<<<<
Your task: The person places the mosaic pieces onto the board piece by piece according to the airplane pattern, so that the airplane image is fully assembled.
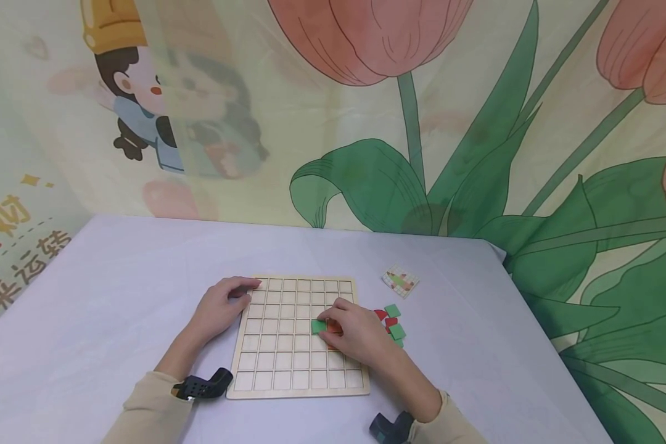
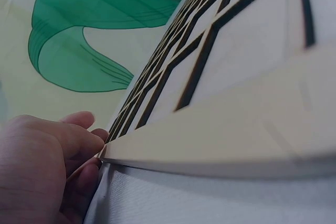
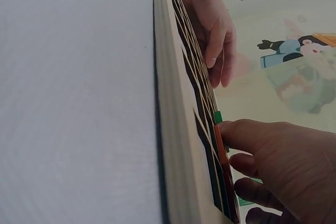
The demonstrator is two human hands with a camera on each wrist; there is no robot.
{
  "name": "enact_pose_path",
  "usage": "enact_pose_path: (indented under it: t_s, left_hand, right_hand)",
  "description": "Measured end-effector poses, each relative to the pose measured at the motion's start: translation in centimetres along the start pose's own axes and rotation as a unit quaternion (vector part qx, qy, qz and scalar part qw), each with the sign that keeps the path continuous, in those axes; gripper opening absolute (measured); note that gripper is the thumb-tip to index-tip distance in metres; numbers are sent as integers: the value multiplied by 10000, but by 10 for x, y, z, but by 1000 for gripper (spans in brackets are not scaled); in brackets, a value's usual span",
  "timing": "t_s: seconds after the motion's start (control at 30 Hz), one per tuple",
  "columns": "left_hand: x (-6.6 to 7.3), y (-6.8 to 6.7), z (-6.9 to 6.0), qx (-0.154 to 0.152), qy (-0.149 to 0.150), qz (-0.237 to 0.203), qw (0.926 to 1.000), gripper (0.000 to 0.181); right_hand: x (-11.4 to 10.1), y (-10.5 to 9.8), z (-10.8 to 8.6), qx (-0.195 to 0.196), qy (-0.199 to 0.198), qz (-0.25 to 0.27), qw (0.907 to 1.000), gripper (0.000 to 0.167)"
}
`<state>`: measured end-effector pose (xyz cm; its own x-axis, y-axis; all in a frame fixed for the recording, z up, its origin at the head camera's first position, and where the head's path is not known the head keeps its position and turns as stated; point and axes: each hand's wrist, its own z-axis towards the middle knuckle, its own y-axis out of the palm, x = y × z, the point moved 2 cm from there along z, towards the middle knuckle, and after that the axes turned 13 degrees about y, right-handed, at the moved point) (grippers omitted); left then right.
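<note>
A pale wooden grid board (image 1: 276, 343) lies flat on the table. At its far left corner my left hand (image 1: 220, 308) holds the board, index finger and thumb at the edge; the left wrist view shows these fingers (image 2: 79, 140) at the corner. Over the board's right half, my right hand (image 1: 361, 330) pinches a green square tile (image 1: 318, 327) between fingertips and thumb. The tile is on or just above a cell; I cannot tell which. Orange tiles (image 1: 333, 328) lie beside it, partly hidden under the right hand. The right wrist view shows an orange tile (image 3: 220, 145) edge-on.
Right of the board lie loose green tiles (image 1: 392, 310) and red pieces (image 1: 391, 322), some behind the right forearm. A small picture card (image 1: 401, 282) with a coloured grid pattern lies farther back. The white-covered table (image 1: 466, 345) meets a printed backdrop (image 1: 361, 179).
</note>
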<state>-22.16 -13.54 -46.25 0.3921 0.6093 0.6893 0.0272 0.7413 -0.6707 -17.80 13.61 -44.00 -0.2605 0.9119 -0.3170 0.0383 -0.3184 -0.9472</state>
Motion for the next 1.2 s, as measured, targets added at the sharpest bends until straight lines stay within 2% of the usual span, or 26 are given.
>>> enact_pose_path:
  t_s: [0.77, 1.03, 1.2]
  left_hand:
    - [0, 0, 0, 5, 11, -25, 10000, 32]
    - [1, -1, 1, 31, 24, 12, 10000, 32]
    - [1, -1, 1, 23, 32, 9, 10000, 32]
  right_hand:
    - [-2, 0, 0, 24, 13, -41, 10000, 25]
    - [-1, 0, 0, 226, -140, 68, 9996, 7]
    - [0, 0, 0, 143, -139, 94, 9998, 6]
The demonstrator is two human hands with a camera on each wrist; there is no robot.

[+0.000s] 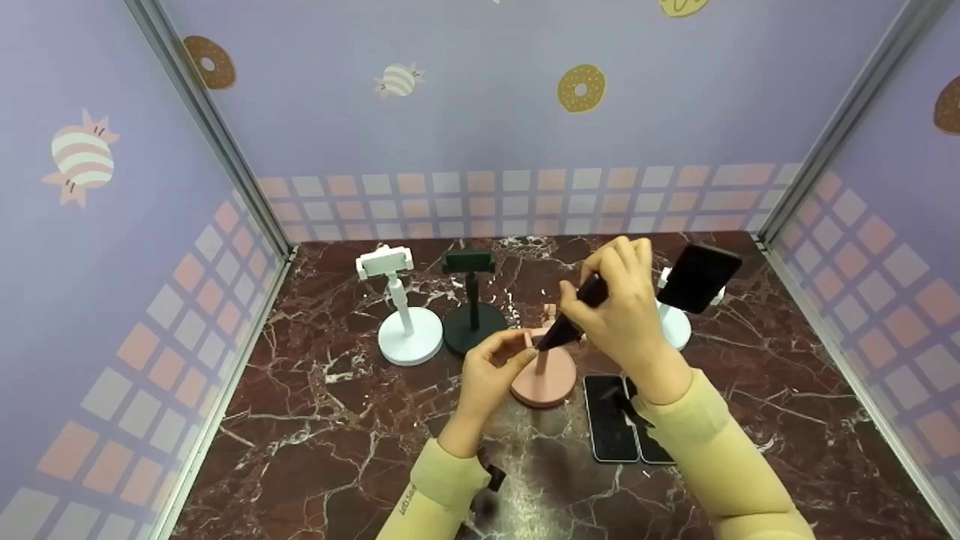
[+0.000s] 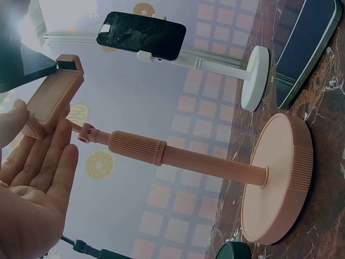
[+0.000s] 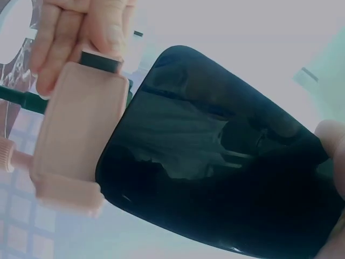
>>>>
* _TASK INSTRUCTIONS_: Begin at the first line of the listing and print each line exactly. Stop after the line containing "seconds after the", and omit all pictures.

* _WORKED SOLUTION_:
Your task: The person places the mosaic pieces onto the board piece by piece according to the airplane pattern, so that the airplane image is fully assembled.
The demonstrator is two human hands with a camera on each wrist; there is no robot.
{
  "name": "enact_pose_path",
  "usage": "enact_pose_path: (indented under it: t_s, left_hand, right_hand)",
  "description": "Measured end-effector poses, each relative to the pose measured at the motion's start: translation in centimetres along the start pose's own axes and rotation as a unit quaternion (vector part qx, qy, qz and scalar part qw), each with the sign that keeps the path continuous, in those axes; gripper opening absolute (measured); note that gripper is the thumb-tip to index-tip distance in metres; numbers are sent as integers: the value multiplied by 10000, but by 10 for x, y, z, but by 1000 for gripper (spans in brackets are not scaled); in brackets, a value's usual span",
  "timing": "t_s: seconds after the motion's start (control at 30 Hz), one per tuple",

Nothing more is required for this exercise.